Tuesday, July 14, 2009

Xpath Struggles

Warning: This is a note about coding in C#. If that kind of thing is boring to you, don't read any more. It's also a little long.
This information was difficult to find, so I figured I would post it in case anyone else needed it in the future, including myself.


Giving an xml file like the following, I needed to write a parser(in C#) that would verify the existence of tags, and store them in a class.

<feed xmlns="http://www.w3.org/2005/Atom" lang="en-US">
<entry>
<updated>
2008-09-05T17:05:01-07:00
</updated>
<link rel="self" href="http://www.google.com">
<link rel="alternate" href="http://www.netflix.com">
<link rel="assetlinklogo" href="http://www.google.com%5Cimagefile.gif">
<link rel="assetlinkdemo" href="http://www.netflix.com%5Cdemo.aspx">
<link rel="assetlinkscreenshot1" href="http://www.google.com%5Cscreenshot1.gif">
<link rel="assetlinkscreenshot2" href="http://www.netflix.com%5Cscreenshot2.gif">
<averagerating xmlns="http://testserver:8080/syndicate.xsd">
One
</averagerating>
</entry>
</feed>


There are 2 major problems.

The xml file resides in a "http://www.w3.org/2005/Atom" namespace, however specific tags reside in a different namespace: "http://testserver:8080/syndicate.xsd". Dealing with one namespace was annoying enough, how do we juggle two?

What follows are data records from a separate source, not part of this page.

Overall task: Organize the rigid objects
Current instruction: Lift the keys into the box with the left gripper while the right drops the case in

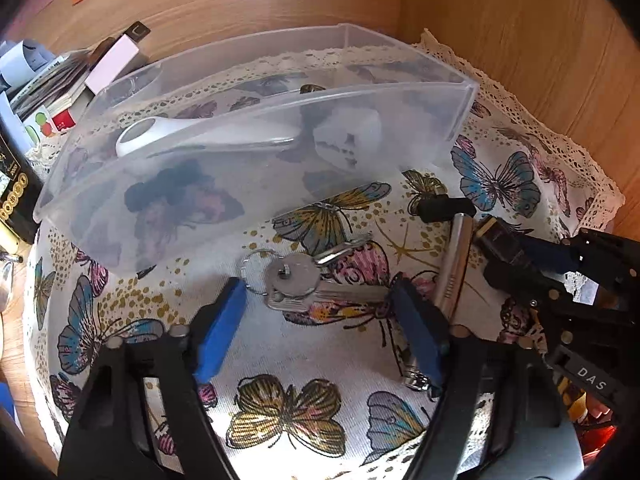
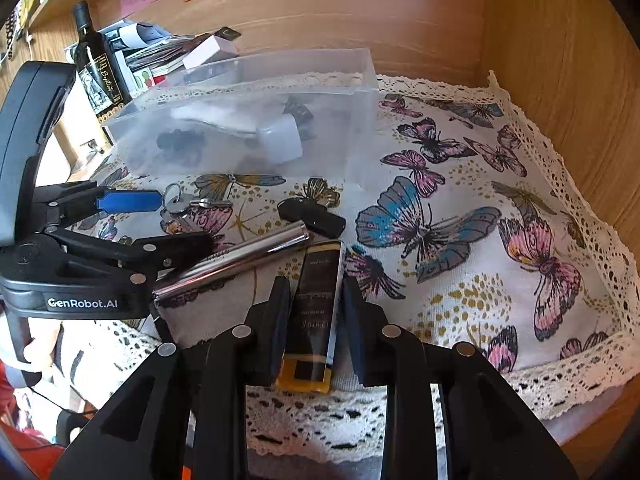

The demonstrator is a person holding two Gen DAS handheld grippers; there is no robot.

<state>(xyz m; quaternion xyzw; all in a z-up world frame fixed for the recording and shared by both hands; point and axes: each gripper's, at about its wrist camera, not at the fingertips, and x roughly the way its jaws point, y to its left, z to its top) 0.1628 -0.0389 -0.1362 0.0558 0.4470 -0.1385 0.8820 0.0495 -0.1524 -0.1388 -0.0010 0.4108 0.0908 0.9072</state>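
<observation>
A bunch of silver keys (image 1: 304, 284) on a ring lies on the butterfly cloth (image 1: 280, 360), between the open blue pads of my left gripper (image 1: 320, 312); they also show in the right wrist view (image 2: 188, 204). My right gripper (image 2: 316, 304) straddles a black and gold lighter (image 2: 316, 304) lying on the cloth; its jaws stand close beside it and contact is unclear. A silver metal tube (image 2: 236, 260) and a small black piece (image 2: 312, 214) lie between the grippers. The clear plastic bin (image 1: 256, 184) behind holds a white spoon-like tool (image 1: 208, 138) and a white block (image 1: 348, 136).
Wooden walls (image 2: 560, 80) close the back and right side. A dark bottle (image 2: 96, 60), books and boxes (image 1: 60, 84) stand left of the bin. The cloth's lace edge (image 2: 560, 380) marks the surface's front.
</observation>
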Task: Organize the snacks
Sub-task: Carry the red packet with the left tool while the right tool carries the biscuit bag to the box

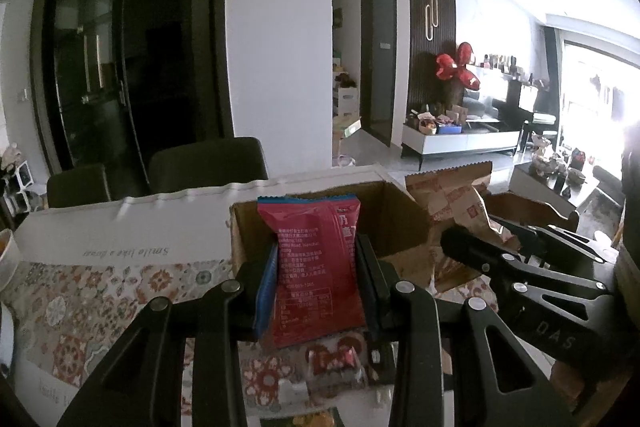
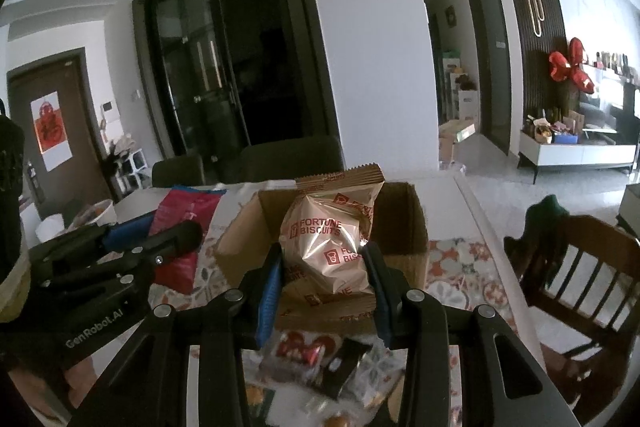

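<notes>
Now the left gripper has its jaws clamped on the sides of a red foil snack packet printed with white text, which stands upright between the blue-lined pads. The right gripper is clamped the same way on a tan, crinkled packet marked FORTUNE BISCUITS, also upright. Both packets hang in front of an open brown cardboard box, which sits on the table covered by a floral patterned cloth, toward its far edge. Beneath the grippers, at the table's near edge, lie a few small wrapped snacks: a clear-wrapped red one and just beside it a dark packet.
</notes>
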Tool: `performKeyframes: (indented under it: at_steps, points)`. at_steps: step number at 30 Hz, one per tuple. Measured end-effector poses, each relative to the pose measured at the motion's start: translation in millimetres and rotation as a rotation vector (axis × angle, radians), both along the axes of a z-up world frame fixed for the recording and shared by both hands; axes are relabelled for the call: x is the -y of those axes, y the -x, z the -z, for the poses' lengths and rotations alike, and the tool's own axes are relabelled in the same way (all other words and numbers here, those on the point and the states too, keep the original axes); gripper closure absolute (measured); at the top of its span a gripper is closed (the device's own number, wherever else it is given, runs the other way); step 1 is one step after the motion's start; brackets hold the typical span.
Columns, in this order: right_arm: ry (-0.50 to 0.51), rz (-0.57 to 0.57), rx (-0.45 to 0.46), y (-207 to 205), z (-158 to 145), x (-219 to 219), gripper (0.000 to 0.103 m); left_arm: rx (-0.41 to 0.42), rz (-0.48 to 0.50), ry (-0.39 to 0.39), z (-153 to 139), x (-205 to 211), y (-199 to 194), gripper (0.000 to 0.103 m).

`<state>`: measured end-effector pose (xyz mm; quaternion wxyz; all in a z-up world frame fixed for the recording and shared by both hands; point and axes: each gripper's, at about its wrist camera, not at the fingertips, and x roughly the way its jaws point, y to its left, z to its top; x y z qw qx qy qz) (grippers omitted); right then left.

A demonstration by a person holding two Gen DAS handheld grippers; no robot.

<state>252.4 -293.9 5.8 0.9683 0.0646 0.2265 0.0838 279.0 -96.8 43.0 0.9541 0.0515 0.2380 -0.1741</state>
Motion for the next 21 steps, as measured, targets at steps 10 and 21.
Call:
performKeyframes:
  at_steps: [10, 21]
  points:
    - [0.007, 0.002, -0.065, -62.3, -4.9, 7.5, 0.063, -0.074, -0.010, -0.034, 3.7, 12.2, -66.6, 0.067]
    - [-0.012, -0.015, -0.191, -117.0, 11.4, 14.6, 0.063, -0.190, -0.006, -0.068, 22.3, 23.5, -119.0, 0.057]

Also the assetlink tags are optional, there may be one hundred or none. I wanted to be able to put them in a list, but to exclude the self and alternate links which are required and will always show up.

To store the data I used a struct like this:

public struct BasicData
{
public XmlNode feed;
public XmlNode updated;
public XmlNode selfLink;
public XmlNode altLink;
public XmlNodeList assetLinks;
public XmlNode AverageRating;
};


I was used to reading xml files with XmlDocument (in the using System.Xml namespace):

BasicData basicData = new BasicData();
XmlDocument xmlFile = new XmlDocument();
XmlNode root;
xmlFile.Load(filePath);
root = this.xmlFile.DocumentElement;


"root" is now pointing to the base node in the xml document, in the case of this example it is the node. However we cannot access the children using xpath, only something like root.GetFirstChild() and GetNextSibling(). The normal xpath query would appear something like this:

basicData.updated = xmlFile.SelectSingleNode(@"/feed/entry/updated");

This function call is null because all the tags reside in a namespace. To deal with this we need to create a namespace manager and give our namespace a custom name(sometimes xml namespaces will be declared with names, but not in this case). This namespace manager is done as follows:

XmlNamespaceManager nsmgr;
nsmgr = new XmlNamespaceManager(this.xmlFile.NameTable);
nsmgr.AddNamespace("atom", @"http://www.w3.org/2005/Atom");
nsmgr.AddNamespace("ppt", @"http://testserver:8080/syndicate.xsd");


Remember I pointed out the file has 2 namespaces? We need to add both of them to the namespace manager since we will need both. Now that we have a namespace manager and the namespaces added, we can access the updated node and the self link node as follows:

basicData.updated = xmlFile.SelectSingleNode(@"/atom:feed/atom:entry/atom:updated", nsmgr);
basicData.selfLink = xmlFile.SelectSingleNode(@"/atom:feed/atom:entry/atom:link[@rel='self']", nsmgr);

And to access the node with the second namespace it is as follows:

basicData.updated = xmlFile.SelectSingleNode(@"/atom:feed/atom:entry/ppt:AverageRating", nsmgr);

Using the second namespace is done by using both in a single xPath.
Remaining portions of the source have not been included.